Marcus Traxler / Mitchell Republic

Sayler knows he’s going to have physical defense and a lot of attention paid to him when the Tigers are on offense. But he said he knows that opens up chances for his teammates to make plays, as well.

“We’ve got a lot of weapons on our team and guys that can make plays,” he said.

He complimented his fellow guard Marshall for developing a scorer’s mentality in the gym over the offseason. Likewise, Marshall said Sayler’s shot selection and understanding the pace of the game is Sayler’s most improved part of his game.

“There’s no one better to learn from,” Nicolas Marshall said of Sayler. “He makes you better every time you step in the gym.”

Nicolas Marshall added he believes the team is motivated after taking third at the state tournament last season, repeatedly thinking back to the triple-overtime semifinal loss last season to Lower Brule in the semifinals. The Tigers’ only loss was a two-point defeat to Rapid City Christian on the final day of the LNI. Still ahead are three games at the Jones County Invitational in Murdo, starting on Jan. 12, plus the Hanson Classic on Jan. 21 and the DWU Classic on Feb. 11, both at the Corn Palace.


Eldon Marshall said challenging the Tigers early in the season is a tried and true formula to prepare themselves for March, seeking their first state championship since going back-to-back in 2012 and 2013.

“That’s why we want to play here,” he said after a game at the Hoop City Classic. “We know what we need to work on and I’m sure we’ll figure out more things as we go. I appreciate the guys' efforts and these tests, that’s what you want and that’s what makes you better and prepares you for the long run.”
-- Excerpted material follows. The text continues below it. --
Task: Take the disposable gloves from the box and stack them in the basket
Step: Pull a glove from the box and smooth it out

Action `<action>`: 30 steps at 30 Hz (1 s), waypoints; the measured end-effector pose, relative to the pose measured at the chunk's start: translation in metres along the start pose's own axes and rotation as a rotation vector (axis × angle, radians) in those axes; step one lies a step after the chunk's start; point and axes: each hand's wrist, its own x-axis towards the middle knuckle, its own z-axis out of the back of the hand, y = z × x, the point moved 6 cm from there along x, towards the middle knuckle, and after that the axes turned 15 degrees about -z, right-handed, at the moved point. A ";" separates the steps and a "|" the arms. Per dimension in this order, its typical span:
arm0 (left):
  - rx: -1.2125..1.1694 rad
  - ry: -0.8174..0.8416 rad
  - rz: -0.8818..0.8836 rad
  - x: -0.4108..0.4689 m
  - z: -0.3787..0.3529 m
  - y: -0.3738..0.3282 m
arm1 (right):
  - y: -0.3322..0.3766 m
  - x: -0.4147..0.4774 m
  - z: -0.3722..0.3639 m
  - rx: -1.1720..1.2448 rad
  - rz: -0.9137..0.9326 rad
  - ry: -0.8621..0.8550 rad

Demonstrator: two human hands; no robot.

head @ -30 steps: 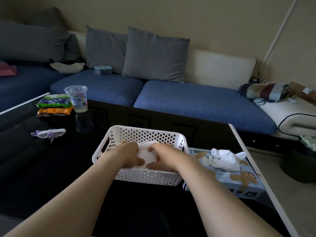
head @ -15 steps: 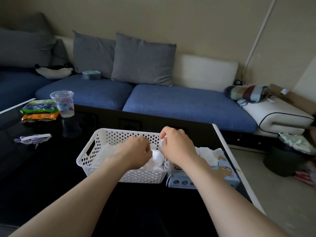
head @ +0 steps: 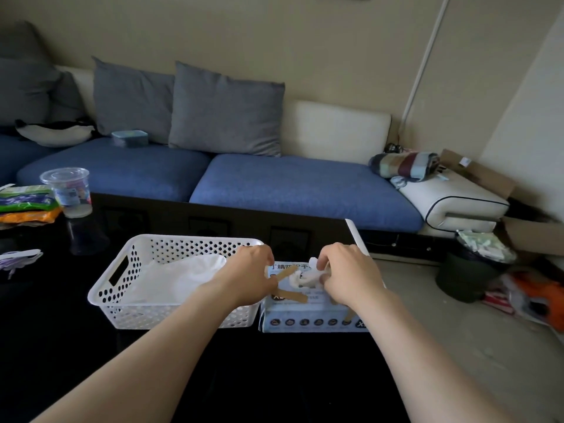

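A: Landmark?
B: White perforated basket (head: 195, 239), on the black table (head: 61, 346). Everything is placed off that.
A: Task items, quick.
B: Flat stacked gloves (head: 183, 276) lie inside the basket, white, toward its back and left. The blue box (head: 305, 314) stands just right of the basket. It is touching the basket's right wall or nearly; can't tell which. One crumpled white glove (head: 300, 279) pokes out of the box's top opening, so it is right of the basket, not in it.
A: Right hand?
B: Right hand (head: 348, 276) is over the box, right of the basket. Thumb and fingertips pinch the top of that glove, fingers curled.
A: Left hand?
B: Left hand (head: 247, 276) hovers over the basket's right end, knuckles up, fingers curled down at the box's left edge. Can't tell whether they grip anything; the fingertips are tucked out of sight.
A: Hands touching?
B: No, apart, with the glove between them.
A: Clutter?
B: Clear plastic cup (head: 68, 190) and snack packets (head: 24, 203) sit well off to the basket's far left. Blue sofa (head: 274, 181) is behind the basket.
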 end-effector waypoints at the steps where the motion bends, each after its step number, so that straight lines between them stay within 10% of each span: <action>1: -0.021 0.000 0.004 0.002 -0.001 -0.001 | -0.002 0.002 0.000 0.020 0.007 -0.034; 14: 0.108 0.005 -0.020 0.013 -0.011 -0.019 | 0.011 0.007 0.012 0.141 0.089 -0.321; 23: -0.406 -0.330 -0.086 0.020 0.007 -0.031 | 0.003 -0.005 0.035 0.704 0.069 -0.698; 30: -0.818 -0.462 0.015 0.013 0.022 -0.028 | 0.010 -0.009 0.038 1.197 -0.091 -0.340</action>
White River's Nicolas Marshall finishes a layup during the first half of the boys Class B quarterfinal game against Freeman/Academy Marion on Thursday, Mar. 17, 2022 in Aberdeen.
Mitchell Republic file photo

The loss of a coaching trailblazer

South Dakota basketball received some sad news this week with the death of Jana Jones, the boys basketball coach at Philip. She was 63.

According to the Dakota Radio Group , Jones, a Wall High School alumna, became the first female head coach of a South Dakota boys high school team in 1990 at Midland and later Jones coached in the Midland girls program. She became Philip’s head coach in 2019.

A memorial visitation service will be held on Jan. 8 in Philip.

The Mitchell Republic’s weekly web-exclusive look at high school basketball in South Dakota.

Sacred Hoops primer

The run of high school basketball classics at the Corn Palace continues on Saturday with the fourth playing of the Mitchell edition of the Sacred Hoops Classic. In all, nine games are on the slate . Here’s three we’re looking forward to:


  • Lower Brule boys vs. Parkston, 1:30 p.m.: The Sioux have played an extremely challenging schedule early in the season and Parkston will provide an interesting opponent on Saturday. Lower Brule averages nearly 69 points per game with talented guard Brian LaRoche Jr. leading the way, while Kaleb Weber and Reid Leischner are two of Parkston’s five seniors that have helped the Trojans to a 4-0 start to the season. Parkston faces Vermillion on Friday, Jan. 6, making it a tough back-to-back series of games for Parkston. 
  • Platte-Geddes boys vs. Freeman Academy/Marion, 3 p.m.: Two of the top Mitchell area boys teams tangle at the Corn Palace, but now are in separate classes. Platte-Geddes has played in the last three Class B SoDak 16 rounds, while Freeman Academy/Marion qualified for the state tournament in 2022 in Class B. The Black Panthers move to Class A and look to be firmly in the mix to represent Region 5A in the final 16 this season. 
  • West Central girls vs. Lakota Tech, 7:30 p.m.: It would be surprising if the Class A SoDak 16 takes place in March without these two teams at least having a say on how things unfold. The Trojans played a difficult schedule early in the season, facing Sioux Falls Jefferson, Vermillion and Tea Area by the time they hit the Palace on Saturday. Lakota Tech’s only loss this season came at the Lakota Nation Invitational on Dec. 17, a seven-point loss to No. 5-ranked Red Cloud. The Tatanka already have wins over Wall and White River.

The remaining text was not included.